Far-red absorbing squarylium dyes with terminally connected electron-accepting units for organic dye-sensitized solar cells

Abstract

Novel squarylium dyes with either terminally placed tetracyanoquinodimethane or tetracyanoanthraquinodimethane moieties as strong electron acceptors were designed and synthesized for use as sensitizers for TiO 2-based dye-sensitized solar cells (DSSCs).
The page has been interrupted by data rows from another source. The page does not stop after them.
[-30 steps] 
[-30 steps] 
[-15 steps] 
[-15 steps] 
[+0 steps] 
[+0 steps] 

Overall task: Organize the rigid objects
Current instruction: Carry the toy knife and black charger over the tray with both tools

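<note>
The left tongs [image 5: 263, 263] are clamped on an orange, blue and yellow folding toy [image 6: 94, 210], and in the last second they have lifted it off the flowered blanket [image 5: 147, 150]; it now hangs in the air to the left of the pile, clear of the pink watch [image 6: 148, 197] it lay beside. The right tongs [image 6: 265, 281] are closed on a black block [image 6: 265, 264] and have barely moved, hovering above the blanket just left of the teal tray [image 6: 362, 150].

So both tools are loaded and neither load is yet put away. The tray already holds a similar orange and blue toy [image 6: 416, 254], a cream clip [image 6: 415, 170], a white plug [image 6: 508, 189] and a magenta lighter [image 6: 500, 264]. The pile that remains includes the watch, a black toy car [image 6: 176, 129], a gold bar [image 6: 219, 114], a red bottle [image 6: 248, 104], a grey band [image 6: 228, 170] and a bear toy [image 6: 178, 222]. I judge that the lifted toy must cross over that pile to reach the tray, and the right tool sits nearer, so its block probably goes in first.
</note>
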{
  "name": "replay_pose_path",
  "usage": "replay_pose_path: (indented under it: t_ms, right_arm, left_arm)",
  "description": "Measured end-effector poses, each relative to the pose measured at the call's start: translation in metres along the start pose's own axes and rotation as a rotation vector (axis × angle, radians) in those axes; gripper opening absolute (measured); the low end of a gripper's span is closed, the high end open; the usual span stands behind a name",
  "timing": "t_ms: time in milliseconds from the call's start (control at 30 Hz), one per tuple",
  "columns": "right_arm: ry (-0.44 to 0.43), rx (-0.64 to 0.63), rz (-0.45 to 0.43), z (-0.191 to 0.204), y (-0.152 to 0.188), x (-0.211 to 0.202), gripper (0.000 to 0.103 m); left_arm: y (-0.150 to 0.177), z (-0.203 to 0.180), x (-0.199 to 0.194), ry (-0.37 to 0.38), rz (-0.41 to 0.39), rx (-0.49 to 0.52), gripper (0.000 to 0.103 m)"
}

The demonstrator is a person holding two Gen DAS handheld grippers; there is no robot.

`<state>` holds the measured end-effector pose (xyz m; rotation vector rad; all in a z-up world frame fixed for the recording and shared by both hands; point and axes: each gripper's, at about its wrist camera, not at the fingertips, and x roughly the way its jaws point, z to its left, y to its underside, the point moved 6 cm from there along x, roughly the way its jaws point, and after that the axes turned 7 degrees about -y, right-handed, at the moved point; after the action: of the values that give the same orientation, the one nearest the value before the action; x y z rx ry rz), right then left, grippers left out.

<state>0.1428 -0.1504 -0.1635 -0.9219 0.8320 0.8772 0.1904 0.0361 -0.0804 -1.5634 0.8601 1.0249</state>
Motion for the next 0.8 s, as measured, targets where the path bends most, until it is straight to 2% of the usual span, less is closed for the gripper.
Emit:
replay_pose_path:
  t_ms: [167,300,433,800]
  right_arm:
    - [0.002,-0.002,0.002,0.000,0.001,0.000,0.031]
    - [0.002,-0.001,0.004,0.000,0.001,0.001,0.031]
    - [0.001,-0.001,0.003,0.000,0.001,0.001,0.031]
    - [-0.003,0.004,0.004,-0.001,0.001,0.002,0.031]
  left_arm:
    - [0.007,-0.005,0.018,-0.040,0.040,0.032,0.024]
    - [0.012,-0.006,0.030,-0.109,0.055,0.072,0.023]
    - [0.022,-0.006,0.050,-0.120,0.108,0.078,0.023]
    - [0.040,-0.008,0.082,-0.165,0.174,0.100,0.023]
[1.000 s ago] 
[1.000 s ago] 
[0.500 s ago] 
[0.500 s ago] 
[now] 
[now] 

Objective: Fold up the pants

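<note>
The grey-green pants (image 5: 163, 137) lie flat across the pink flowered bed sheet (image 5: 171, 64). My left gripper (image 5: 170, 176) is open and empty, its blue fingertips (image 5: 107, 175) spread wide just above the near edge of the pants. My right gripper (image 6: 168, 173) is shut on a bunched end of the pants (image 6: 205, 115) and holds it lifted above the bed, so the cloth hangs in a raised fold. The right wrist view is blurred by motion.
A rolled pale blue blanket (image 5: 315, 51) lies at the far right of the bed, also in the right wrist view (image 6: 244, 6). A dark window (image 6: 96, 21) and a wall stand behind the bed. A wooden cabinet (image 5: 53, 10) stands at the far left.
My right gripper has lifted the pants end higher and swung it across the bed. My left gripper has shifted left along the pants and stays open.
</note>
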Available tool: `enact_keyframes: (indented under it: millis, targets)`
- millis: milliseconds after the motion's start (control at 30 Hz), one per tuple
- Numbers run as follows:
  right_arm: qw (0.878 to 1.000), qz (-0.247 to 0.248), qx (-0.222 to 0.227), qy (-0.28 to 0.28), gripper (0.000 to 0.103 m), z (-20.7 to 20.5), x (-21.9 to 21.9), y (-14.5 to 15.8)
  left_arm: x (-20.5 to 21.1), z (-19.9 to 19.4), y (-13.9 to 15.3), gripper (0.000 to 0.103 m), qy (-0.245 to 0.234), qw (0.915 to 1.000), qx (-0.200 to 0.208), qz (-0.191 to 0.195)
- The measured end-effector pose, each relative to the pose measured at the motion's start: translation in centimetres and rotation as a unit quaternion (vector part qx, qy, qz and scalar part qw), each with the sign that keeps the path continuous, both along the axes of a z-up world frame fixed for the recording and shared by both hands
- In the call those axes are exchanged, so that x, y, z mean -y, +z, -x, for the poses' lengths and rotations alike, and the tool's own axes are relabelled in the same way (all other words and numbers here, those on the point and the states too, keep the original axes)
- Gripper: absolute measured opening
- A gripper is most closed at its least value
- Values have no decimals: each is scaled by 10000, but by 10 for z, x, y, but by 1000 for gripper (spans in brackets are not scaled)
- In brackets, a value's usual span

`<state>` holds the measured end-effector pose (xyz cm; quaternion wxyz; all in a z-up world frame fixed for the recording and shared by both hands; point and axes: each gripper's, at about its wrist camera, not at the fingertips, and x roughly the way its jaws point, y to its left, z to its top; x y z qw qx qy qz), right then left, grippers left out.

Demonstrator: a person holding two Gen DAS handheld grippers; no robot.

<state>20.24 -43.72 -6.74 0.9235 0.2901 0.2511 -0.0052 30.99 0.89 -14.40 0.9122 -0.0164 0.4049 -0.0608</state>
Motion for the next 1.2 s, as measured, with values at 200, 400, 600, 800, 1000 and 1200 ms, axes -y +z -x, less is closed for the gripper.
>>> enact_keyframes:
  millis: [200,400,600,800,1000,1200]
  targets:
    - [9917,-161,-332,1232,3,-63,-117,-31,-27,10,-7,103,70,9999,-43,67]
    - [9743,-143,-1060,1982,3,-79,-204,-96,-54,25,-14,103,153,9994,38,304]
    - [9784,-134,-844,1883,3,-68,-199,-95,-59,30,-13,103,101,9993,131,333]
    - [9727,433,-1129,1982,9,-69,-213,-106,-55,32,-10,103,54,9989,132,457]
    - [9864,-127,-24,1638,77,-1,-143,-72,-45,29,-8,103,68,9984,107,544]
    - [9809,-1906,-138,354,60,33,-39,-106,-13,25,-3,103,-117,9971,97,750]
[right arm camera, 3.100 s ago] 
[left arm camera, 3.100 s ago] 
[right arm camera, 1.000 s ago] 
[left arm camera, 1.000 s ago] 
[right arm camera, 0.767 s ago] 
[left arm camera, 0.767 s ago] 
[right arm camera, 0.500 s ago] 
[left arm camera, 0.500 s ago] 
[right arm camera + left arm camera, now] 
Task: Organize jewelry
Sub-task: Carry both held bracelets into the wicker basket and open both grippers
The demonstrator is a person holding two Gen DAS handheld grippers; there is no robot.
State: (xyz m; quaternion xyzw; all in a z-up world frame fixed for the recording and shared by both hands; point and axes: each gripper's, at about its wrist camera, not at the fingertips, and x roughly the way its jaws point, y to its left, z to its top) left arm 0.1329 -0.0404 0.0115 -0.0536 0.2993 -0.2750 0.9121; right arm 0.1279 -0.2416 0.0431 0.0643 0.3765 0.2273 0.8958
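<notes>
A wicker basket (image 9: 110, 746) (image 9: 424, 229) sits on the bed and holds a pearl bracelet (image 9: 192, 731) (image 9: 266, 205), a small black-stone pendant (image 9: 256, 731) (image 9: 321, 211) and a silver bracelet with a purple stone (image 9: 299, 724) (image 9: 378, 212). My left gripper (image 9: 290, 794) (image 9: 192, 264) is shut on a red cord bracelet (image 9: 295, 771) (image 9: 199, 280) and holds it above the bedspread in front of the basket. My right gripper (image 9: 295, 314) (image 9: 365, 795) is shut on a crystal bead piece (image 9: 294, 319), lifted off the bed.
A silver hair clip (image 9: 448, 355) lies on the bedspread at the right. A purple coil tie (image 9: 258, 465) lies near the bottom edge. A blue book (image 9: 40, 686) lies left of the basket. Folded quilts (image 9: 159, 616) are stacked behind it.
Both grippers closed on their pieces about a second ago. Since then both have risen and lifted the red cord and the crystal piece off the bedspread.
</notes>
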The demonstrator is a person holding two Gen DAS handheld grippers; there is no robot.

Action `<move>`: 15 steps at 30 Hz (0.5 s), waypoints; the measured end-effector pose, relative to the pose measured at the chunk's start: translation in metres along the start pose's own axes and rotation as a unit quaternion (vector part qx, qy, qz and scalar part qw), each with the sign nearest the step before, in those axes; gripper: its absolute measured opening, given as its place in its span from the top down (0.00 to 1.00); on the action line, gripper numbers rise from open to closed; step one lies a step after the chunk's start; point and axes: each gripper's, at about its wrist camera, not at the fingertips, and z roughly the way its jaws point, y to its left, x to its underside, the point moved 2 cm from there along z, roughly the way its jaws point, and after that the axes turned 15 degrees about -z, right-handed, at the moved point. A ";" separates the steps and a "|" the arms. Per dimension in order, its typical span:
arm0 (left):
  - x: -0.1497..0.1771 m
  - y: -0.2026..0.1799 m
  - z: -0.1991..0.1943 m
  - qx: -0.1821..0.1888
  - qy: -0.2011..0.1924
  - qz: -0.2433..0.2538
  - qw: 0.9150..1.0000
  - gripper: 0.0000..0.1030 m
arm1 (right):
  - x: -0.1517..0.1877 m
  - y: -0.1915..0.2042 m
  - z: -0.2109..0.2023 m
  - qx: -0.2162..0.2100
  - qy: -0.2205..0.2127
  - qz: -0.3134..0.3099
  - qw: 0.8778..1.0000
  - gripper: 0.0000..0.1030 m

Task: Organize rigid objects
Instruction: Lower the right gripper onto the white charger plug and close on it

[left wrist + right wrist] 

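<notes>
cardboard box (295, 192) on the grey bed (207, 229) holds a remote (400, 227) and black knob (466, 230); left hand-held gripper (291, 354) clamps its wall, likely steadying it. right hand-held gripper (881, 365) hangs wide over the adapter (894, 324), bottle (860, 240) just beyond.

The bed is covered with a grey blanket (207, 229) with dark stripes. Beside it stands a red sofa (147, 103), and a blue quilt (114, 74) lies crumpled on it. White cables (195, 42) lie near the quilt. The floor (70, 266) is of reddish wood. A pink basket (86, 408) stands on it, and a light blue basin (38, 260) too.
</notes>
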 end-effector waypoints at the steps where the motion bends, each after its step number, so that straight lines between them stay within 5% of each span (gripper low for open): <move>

The photovoltaic performance of DSSCs indicates that two chromophores, strong electron acceptors and squarylium components, make independent contributions to photosensitization of nanocrystalline TiO 2. DSSCs fabricated from squarylium-based diads as sensitizers and chenodeoxycholic acid as the coadsorbent exhibited a high open-circuit voltage (up to 0.66 V), suggesting that the electron-accepting components showed some effect on electron injection from the squarylium chromophore to the conduction band of TiO 2. Under the coadsorbent-free conditions, the short-circuit photocurrent and overall solar-to-electrical energy conversion efficiency of the photovoltaic cells was improved by the contribution of photosensitizing effect in the wavelength range derived from the electron-acceptor components rather than the squarylium component. This phenomenon implies the possibility that the electron-accepting group acts as an anchoring unit to the TiO 2 surface.